From 8a76145a2ec2a81dfe34d7ac42e8c242f095e8c8 Mon Sep 17 00:00:00 2001
From: Andrii Nakryiko <andrii@kernel.org>
Date: Wed, 5 Oct 2022 21:24:51 -0700
Subject: bpf: explicitly define BPF_FUNC_xxx integer values
MIME-Version: 1.0
Content-Type: text/plain; charset=UTF-8
Content-Transfer-Encoding: 8bit

Historically enum bpf_func_id's BPF_FUNC_xxx enumerators relied on
implicit sequential values being assigned by compiler. This is
convenient, as new BPF helpers are always added at the very end, but it
also has its downsides, some of them being:

  - with over 200 helpers now it's very hard to know what's each helper's ID,
    which is often important to know when working with BPF assembly (e.g.,
    by dumping raw bpf assembly instructions with llvm-objdump -d
    command). it's possible to work around this by looking into vmlinux.h,
    dumping /sys/btf/kernel/vmlinux, looking at libbpf-provided
    bpf_helper_defs.h, etc. But it always feels like an unnecessary step
    and one should be able to quickly figure this out from UAPI header.

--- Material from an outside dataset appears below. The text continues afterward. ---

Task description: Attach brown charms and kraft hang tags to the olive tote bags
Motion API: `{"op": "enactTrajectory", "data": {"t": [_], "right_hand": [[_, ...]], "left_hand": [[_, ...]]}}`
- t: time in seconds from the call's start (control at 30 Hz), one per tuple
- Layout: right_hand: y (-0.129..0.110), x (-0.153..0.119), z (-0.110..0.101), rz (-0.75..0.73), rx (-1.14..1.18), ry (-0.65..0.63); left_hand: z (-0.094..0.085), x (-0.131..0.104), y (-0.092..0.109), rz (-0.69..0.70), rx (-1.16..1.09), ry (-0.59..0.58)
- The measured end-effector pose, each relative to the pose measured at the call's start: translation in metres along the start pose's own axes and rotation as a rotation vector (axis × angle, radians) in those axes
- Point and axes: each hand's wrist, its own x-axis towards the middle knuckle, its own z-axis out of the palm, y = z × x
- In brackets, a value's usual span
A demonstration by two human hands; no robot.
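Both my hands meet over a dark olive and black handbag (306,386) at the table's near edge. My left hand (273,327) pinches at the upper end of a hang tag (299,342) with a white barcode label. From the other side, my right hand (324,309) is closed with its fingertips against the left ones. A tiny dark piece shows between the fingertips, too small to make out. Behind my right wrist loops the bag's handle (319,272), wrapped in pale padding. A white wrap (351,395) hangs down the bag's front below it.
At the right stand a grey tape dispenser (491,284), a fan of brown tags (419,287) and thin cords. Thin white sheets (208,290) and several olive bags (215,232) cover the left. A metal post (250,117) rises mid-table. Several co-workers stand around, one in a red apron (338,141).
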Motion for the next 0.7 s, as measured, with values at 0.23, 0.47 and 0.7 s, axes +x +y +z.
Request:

  - when backporting and cherry-picking only some BPF helpers onto older
    kernels it's important to be able to skip some enum values for helpers
    that weren't backported, but preserve absolute integer IDs to keep BPF
    helper IDs stable so that BPF programs stay portable across upstream
    and backported kernels.

While neither problem is insurmountable, they come up frequently enough
and are annoying enough to warrant improving the situation. And for the
backporting the problem can easily go unnoticed for a while, especially
if backport is done with people not very familiar with BPF subsystem overall.

Anyways, it's easy to fix this by making sure that __BPF_FUNC_MAPPER
macro provides explicit helper IDs. Unfortunately that would potentially
break existing users that use UAPI-exposed __BPF_FUNC_MAPPER and are
expected to pass macro that accepts only symbolic helper identifier
(e.g., map_lookup_elem for bpf_map_lookup_elem() helper).

As such, we need to introduce a new macro (___BPF_FUNC_MAPPER) which
would specify both identifier and integer ID, but in such a way as to
allow existing __BPF_FUNC_MAPPER be expressed in terms of new
___BPF_FUNC_MAPPER macro. And that's what this patch is doing. To avoid
duplication and allow __BPF_FUNC_MAPPER stay *exactly* the same,
___BPF_FUNC_MAPPER accepts arbitrary "context" arguments, which can be
used to pass any extra macros, arguments, and whatnot. In our case we
use this to pass original user-provided macro that expects single
argument and __BPF_FUNC_MAPPER is using it's own three-argument
__BPF_FUNC_MAPPER_APPLY intermediate macro to impedance-match new and
old "callback" macros.

Once we resolve this, we use new ___BPF_FUNC_MAPPER to define enum
bpf_func_id with explicit values. The other users of __BPF_FUNC_MAPPER
in kernel (namely in kernel/bpf/disasm.c) are kept exactly the same both
as demonstration that backwards compat works, but also to avoid
unnecessary code churn.

Note that new ___BPF_FUNC_MAPPER() doesn't forcefully insert comma
between values, as that might not be appropriate in all possible cases
where ___BPF_FUNC_MAPPER might be used by users. This doesn't reduce
usability, as it's trivial to insert that comma inside "callback" macro.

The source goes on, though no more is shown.